--- DATASET EXTRACT ---
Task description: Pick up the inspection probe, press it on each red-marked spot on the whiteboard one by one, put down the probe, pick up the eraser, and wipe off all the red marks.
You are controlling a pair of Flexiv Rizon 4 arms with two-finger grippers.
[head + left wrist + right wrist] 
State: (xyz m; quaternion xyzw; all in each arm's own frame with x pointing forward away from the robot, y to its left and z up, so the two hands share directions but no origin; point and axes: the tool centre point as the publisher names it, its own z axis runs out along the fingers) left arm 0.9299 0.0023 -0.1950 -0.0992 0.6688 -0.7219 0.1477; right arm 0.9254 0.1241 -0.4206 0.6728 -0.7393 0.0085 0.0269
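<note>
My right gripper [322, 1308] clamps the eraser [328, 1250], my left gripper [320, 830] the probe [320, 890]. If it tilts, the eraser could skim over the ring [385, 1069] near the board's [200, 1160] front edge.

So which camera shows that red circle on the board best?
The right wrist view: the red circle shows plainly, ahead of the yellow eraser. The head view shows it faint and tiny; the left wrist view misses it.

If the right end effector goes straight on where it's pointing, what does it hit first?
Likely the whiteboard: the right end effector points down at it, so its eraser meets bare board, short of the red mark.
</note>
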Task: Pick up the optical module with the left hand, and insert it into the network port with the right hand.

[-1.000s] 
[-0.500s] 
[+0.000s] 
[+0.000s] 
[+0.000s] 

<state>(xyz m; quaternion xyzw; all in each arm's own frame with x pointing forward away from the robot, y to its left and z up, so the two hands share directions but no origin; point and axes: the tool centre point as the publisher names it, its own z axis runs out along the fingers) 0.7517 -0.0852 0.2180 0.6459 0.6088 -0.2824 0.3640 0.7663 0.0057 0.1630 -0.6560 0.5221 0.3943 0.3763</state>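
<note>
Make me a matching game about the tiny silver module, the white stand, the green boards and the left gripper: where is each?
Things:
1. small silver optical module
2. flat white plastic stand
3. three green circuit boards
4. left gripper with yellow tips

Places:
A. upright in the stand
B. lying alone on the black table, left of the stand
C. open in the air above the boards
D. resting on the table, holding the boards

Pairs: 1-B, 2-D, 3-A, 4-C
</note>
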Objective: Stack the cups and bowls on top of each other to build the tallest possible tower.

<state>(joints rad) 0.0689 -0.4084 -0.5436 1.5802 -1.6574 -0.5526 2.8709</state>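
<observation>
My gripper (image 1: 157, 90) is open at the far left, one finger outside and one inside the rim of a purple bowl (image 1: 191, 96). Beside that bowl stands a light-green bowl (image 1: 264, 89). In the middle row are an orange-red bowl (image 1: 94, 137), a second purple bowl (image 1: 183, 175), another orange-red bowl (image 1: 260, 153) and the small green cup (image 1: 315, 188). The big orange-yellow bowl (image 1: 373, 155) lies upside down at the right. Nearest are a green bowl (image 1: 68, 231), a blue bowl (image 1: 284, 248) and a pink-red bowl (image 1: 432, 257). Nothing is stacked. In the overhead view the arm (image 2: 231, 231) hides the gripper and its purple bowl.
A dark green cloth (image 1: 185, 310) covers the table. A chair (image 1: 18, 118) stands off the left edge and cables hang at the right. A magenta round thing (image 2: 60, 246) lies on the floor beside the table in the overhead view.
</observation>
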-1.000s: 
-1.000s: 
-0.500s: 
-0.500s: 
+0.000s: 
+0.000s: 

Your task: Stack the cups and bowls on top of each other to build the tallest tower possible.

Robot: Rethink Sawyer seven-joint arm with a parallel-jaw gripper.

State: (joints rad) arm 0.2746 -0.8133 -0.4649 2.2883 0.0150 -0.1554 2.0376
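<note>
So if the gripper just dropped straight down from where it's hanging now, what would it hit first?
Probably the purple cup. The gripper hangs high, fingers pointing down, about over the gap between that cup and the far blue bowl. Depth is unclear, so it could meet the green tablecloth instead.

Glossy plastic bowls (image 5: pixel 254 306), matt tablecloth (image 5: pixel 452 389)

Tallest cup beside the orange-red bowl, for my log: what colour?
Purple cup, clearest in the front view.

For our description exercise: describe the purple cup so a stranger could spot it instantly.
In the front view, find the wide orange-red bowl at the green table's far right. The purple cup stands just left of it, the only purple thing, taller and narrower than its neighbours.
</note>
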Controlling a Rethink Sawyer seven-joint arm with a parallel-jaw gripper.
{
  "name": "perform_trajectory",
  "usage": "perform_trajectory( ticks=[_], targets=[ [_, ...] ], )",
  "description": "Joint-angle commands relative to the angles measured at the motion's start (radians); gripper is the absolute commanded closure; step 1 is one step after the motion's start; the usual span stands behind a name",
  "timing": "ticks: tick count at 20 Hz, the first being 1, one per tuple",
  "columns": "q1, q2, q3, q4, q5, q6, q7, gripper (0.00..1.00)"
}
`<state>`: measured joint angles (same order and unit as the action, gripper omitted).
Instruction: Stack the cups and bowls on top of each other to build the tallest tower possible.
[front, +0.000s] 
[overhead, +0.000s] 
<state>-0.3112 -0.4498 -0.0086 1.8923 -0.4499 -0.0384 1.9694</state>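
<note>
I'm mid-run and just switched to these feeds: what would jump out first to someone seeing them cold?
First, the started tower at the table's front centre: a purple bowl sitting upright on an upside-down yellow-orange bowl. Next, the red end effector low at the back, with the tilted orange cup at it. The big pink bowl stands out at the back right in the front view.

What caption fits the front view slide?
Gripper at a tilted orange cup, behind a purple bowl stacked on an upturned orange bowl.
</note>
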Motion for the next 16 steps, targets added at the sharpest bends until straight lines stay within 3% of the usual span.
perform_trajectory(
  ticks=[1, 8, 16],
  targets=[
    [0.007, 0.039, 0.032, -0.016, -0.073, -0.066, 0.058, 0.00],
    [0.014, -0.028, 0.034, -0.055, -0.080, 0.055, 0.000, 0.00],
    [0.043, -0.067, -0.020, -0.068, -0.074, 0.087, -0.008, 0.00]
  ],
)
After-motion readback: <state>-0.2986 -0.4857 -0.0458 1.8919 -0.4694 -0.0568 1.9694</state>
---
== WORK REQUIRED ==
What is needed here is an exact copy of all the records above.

== SOLUTION FOR THIS PROBLEM ==
Task description: Pick up the inspection probe, press it on each red-marked spot on the whiteboard one by one, put down the probe, pick up the eraser, and wipe off all the red marks.
You are controlling a pair of Flexiv Rizon 4 arms with two-finger grippers.
[head + left wrist + right wrist] 
State: (xyz m; quaternion xyzw; all in each arm's own frame with x pointing forward away from the robot, y to its left and z up, so the two hands share directions but no origin; point and axes: the tool centre point as the publisher names it, its own z axis runs out along the fingers) left arm 0.9299 0.0023 -0.1950 -0.0992 0.6688 -0.7219 0.1477; right arm 0.9254 0.1241 -0.4206 0.6728 -0.7393 0.0085 0.0269
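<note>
My right gripper [322, 1308] clamps the eraser [328, 1250], my left gripper [320, 830] the probe [320, 890]. If it tilts, the eraser could skim over the ring [385, 1069] near the board's [200, 1160] front edge.

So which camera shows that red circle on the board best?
The right wrist view: the red circle shows plainly, ahead of the yellow eraser. The head view shows it faint and tiny; the left wrist view misses it.

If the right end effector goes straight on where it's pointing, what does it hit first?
Likely the whiteboard: the right end effector points down at it, so its eraser meets bare board, short of the red mark.
</note>
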Task: Pick up the optical module with the left hand, and insert it into the network port with the right hand.

[-1.000s] 
[-0.500s] 
[+0.000s] 
[+0.000s] 
[+0.000s] 

<state>(xyz m; quaternion xyzw; all in each arm's own frame with x pointing forward away from the robot, y to its left and z up, so the two hands share directions but no origin; point and axes: the tool centre point as the publisher names it, its own z axis runs out along the fingers) 0.7517 -0.0852 0.2180 0.6459 0.6088 -0.2824 0.3640 0.7663 0.0057 0.1630 -0.6560 0.5221 0.3943 0.3763</state>
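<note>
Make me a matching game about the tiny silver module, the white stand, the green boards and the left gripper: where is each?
Things:
1. small silver optical module
2. flat white plastic stand
3. three green circuit boards
4. left gripper with yellow tips

Places:
A. upright in the stand
B. lying alone on the black table, left of the stand
C. open in the air above the boards
D. resting on the table, holding the boards

Pairs: 1-B, 2-D, 3-A, 4-C
</note>
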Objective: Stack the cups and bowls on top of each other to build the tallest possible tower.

<state>(joints rad) 0.0689 -0.4084 -0.5436 1.5802 -1.6574 -0.5526 2.8709</state>
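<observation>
My gripper (image 1: 157, 90) is open at the far left, one finger outside and one inside the rim of a purple bowl (image 1: 191, 96). Beside that bowl stands a light-green bowl (image 1: 264, 89). In the middle row are an orange-red bowl (image 1: 94, 137), a second purple bowl (image 1: 183, 175), another orange-red bowl (image 1: 260, 153) and the small green cup (image 1: 315, 188). The big orange-yellow bowl (image 1: 373, 155) lies upside down at the right. Nearest are a green bowl (image 1: 68, 231), a blue bowl (image 1: 284, 248) and a pink-red bowl (image 1: 432, 257). Nothing is stacked. In the overhead view the arm (image 2: 231, 231) hides the gripper and its purple bowl.
A dark green cloth (image 1: 185, 310) covers the table. A chair (image 1: 18, 118) stands off the left edge and cables hang at the right. A magenta round thing (image 2: 60, 246) lies on the floor beside the table in the overhead view.
</observation>
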-1.000s: 
-1.000s: 
-0.500s: 
-0.500s: 
+0.000s: 
+0.000s: 

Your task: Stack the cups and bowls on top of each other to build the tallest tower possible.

Robot: Rethink Sawyer seven-joint arm with a parallel-jaw gripper.

State: (joints rad) arm 0.2746 -0.8133 -0.4649 2.2883 0.0150 -0.1554 2.0376
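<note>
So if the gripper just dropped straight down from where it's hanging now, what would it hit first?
Probably the purple cup. The gripper hangs high, fingers pointing down, about over the gap between that cup and the far blue bowl. Depth is unclear, so it could meet the green tablecloth instead.

Glossy plastic bowls (image 5: pixel 254 306), matt tablecloth (image 5: pixel 452 389)

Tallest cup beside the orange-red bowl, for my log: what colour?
Purple cup, clearest in the front view.

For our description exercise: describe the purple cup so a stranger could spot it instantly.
In the front view, find the wide orange-red bowl at the green table's far right. The purple cup stands just left of it, the only purple thing, taller and narrower than its neighbours.
</note>
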Controlling a Rethink Sawyer seven-joint arm with a parallel-jaw gripper.
{
  "name": "perform_trajectory",
  "usage": "perform_trajectory( ticks=[_], targets=[ [_, ...] ], )",
  "description": "Joint-angle commands relative to the angles measured at the motion's start (radians); gripper is the absolute commanded closure; step 1 is one step after the motion's start; the usual span stands behind a name",
  "timing": "ticks: tick count at 20 Hz, the first being 1, one per tuple",
  "columns": "q1, q2, q3, q4, q5, q6, q7, gripper (0.00..1.00)"
}
`<state>`: measured joint angles (same order and unit as the action, gripper omitted).
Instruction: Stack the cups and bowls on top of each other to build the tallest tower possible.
[front, +0.000s] 
[overhead, +0.000s] 
<state>-0.3112 -0.4498 -0.0086 1.8923 -0.4499 -0.0384 1.9694</state>
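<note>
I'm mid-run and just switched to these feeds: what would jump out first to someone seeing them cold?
First, the started tower at the table's front centre: a purple bowl sitting upright on an upside-down yellow-orange bowl. Next, the red end effector low at the back, with the tilted orange cup at it. The big pink bowl stands out at the back right in the front view.

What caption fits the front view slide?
Gripper at a tilted orange cup, behind a purple bowl stacked on an upturned orange bowl.
</note>
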Motion for the next 16 steps, targets added at the sharpest bends until straight lines stay within 3% of the usual span.
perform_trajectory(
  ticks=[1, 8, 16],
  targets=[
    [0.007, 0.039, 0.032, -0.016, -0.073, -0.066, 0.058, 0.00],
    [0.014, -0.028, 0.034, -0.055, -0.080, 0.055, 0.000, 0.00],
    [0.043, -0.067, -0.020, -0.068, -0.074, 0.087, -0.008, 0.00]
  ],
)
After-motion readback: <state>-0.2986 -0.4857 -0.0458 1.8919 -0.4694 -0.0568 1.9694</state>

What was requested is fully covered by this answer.